- [ACTIVITY]:
Among the lines below, which ones contain the word "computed"? Copy every such line.

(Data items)
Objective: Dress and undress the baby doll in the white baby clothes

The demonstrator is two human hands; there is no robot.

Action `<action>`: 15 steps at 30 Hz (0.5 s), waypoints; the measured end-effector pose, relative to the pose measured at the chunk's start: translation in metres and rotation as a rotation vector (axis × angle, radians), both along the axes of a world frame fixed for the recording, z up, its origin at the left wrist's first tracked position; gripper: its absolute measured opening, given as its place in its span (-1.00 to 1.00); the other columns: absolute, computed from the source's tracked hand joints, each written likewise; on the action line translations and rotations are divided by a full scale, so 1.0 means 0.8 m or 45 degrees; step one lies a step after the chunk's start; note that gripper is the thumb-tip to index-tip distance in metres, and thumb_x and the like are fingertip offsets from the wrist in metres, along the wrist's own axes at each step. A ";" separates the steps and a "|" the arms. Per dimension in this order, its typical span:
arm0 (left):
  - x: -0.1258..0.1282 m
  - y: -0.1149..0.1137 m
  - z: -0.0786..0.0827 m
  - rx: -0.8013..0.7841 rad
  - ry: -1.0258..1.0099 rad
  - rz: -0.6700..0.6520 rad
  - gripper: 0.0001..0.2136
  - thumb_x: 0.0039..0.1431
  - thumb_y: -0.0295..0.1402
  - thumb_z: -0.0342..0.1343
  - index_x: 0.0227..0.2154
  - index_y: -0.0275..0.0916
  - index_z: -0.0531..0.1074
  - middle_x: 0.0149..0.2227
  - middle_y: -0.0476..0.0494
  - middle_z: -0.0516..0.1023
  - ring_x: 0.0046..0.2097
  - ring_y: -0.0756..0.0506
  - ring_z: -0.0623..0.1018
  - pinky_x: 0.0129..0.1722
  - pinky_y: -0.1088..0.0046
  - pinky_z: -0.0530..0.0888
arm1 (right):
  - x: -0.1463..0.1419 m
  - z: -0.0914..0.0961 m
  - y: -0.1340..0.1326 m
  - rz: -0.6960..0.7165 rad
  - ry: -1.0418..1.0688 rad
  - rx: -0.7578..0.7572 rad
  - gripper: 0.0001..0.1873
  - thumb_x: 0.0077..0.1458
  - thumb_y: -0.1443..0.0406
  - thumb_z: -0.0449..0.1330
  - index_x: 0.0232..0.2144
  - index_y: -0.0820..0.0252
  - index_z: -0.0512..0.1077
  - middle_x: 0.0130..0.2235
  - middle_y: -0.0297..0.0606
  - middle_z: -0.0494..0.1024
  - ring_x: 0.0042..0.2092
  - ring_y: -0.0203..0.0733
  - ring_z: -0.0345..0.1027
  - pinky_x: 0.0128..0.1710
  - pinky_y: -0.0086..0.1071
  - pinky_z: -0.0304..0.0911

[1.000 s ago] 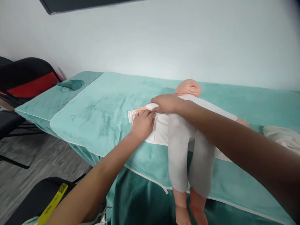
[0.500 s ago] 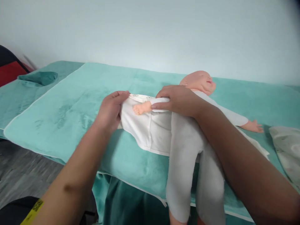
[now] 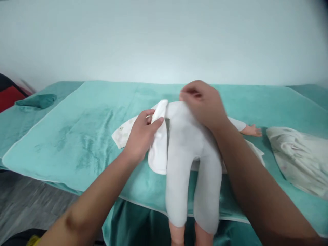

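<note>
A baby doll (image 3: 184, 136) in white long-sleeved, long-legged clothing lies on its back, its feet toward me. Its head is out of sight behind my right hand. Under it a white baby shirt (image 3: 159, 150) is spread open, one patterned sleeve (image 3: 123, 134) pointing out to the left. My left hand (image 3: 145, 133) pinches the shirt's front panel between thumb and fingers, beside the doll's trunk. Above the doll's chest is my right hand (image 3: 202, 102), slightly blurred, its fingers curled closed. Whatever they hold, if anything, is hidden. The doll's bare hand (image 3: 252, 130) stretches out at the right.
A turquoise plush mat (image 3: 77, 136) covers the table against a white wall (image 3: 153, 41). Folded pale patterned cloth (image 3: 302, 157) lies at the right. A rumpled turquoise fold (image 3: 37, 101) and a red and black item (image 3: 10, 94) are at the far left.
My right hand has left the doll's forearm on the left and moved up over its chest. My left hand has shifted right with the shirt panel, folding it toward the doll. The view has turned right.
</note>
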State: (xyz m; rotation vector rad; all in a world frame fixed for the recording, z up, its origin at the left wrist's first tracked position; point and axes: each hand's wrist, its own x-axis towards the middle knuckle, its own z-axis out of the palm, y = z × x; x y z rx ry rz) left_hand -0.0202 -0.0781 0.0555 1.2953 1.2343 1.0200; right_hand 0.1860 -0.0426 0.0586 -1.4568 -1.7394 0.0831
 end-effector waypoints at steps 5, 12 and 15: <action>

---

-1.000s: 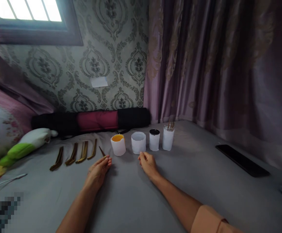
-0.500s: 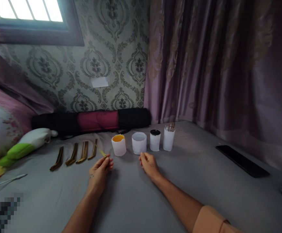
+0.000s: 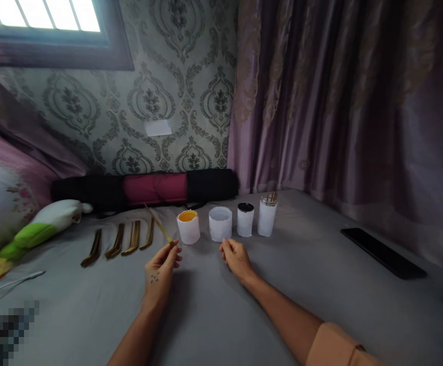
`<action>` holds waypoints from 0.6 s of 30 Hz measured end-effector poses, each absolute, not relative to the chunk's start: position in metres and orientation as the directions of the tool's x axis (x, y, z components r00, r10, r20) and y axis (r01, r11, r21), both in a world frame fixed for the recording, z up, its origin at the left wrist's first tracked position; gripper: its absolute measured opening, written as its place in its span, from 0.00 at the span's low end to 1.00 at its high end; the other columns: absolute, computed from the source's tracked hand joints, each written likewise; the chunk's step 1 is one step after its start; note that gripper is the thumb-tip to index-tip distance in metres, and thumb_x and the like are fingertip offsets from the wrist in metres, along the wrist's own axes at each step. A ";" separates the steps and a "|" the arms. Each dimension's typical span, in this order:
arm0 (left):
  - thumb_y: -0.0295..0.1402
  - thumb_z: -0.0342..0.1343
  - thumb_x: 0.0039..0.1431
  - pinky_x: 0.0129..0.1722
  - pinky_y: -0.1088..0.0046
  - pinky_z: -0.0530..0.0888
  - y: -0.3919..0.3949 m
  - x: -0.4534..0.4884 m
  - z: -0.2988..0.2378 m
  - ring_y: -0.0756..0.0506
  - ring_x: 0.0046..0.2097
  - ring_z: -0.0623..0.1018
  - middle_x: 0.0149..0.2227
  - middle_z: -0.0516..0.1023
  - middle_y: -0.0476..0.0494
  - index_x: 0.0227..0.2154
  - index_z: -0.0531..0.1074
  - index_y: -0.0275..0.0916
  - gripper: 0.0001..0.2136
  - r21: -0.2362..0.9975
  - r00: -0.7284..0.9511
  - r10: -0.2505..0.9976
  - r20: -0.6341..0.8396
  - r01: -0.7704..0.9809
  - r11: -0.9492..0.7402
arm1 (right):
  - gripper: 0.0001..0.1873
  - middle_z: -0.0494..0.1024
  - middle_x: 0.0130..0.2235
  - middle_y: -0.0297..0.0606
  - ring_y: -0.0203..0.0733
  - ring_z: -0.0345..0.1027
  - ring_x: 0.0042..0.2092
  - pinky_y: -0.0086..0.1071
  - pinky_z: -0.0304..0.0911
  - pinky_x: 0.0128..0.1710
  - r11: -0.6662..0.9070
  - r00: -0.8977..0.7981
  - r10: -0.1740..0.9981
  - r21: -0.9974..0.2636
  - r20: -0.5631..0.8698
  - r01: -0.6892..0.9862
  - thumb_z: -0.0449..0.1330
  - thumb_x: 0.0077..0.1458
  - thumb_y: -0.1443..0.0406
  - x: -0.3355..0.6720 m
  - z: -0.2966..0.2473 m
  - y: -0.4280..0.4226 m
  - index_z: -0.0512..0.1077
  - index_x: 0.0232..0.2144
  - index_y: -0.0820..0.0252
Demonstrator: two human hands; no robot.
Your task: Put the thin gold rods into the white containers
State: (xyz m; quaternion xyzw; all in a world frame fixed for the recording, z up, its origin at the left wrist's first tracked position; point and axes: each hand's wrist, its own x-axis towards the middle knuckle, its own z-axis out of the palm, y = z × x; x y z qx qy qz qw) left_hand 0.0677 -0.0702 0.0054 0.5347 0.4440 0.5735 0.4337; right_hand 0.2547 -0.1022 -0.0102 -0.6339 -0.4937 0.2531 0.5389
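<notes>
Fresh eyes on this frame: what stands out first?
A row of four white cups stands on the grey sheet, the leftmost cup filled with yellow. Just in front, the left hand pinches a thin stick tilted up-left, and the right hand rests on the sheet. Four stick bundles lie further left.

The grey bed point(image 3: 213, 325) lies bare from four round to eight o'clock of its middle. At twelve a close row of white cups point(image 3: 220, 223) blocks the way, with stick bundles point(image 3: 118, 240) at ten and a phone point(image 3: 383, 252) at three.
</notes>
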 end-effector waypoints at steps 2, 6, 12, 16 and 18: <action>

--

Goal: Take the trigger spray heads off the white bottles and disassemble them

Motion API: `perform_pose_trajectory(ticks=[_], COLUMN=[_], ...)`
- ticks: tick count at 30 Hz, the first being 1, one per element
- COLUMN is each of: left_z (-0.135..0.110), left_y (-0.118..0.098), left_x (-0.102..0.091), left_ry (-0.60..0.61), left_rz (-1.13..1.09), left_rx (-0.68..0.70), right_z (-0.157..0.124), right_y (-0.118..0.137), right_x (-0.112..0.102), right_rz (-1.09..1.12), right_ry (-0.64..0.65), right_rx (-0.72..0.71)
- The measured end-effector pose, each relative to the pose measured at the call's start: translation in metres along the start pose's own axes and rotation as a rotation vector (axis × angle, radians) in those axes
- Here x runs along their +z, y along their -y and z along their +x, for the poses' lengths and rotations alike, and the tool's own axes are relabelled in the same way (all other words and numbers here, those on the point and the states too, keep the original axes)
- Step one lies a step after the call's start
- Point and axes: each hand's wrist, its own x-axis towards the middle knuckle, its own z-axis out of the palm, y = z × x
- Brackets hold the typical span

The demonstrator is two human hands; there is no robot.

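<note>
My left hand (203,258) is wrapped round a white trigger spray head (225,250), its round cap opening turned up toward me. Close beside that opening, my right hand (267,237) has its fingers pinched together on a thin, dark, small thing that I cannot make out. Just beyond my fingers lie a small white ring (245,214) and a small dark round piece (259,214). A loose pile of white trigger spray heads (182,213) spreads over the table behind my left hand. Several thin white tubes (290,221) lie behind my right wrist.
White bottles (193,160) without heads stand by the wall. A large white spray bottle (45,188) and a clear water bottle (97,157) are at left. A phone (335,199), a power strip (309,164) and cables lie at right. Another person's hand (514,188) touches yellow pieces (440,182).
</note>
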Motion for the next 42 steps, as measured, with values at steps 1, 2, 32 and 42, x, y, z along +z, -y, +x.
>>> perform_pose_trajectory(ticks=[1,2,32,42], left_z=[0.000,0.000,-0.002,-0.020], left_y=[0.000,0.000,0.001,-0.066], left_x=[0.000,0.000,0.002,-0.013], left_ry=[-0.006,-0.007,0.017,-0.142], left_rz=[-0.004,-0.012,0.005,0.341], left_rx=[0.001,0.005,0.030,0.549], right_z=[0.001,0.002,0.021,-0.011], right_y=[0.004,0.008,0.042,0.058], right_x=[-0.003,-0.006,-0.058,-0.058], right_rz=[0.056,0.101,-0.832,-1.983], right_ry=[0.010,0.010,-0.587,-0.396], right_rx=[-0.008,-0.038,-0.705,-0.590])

- [SOLVED PROBLEM]:
Action `<action>`: 15 steps at 30 Hz (0.5 s), waypoints; the measured end-effector pose, relative to the pose measured at the chunk's start: translation in metres and rotation as a rotation vector (axis × angle, radians), both along the axes of a world frame fixed for the recording, z up, its origin at the left wrist's first tracked position; gripper: its absolute measured opening, given as its place in its span (-1.00 to 1.00); the other columns: absolute, computed from the source's tracked hand joints, each written likewise; on the action line translations and rotations are divided by a full scale, so 1.0 means 0.8 m or 45 degrees; step one lies a step after the chunk's start; note that gripper is the thumb-tip to index-tip distance in metres, and thumb_x and the like are fingertip offsets from the wrist in metres, along the wrist's own axes at each step. A ";" separates the steps and a "|" the arms. Per dimension in this order, its typical span:
`<action>` holds waypoints from 0.6 s of 30 Hz measured end-effector poses, each absolute, not relative to the chunk's start: position in metres and orientation as the directions of the tool's x axis (x, y, z components r00, r10, r20) and y axis (r01, r11, r21), both in a world frame fixed for the recording, z up, its origin at the left wrist's first tracked position; gripper: its absolute measured opening, written as its place in its span, from 0.00 at the span's low end to 1.00 at its high end; the other columns: absolute, computed from the source's tracked hand joints, each written likewise; the chunk's step 1 is one step after its start; note that gripper is the thumb-tip to index-tip distance in metres, and thumb_x and the like are fingertip offsets from the wrist in metres, along the wrist's own axes at each step. A ";" separates the steps and a "|" the arms. Each dimension's typical span, in this order:

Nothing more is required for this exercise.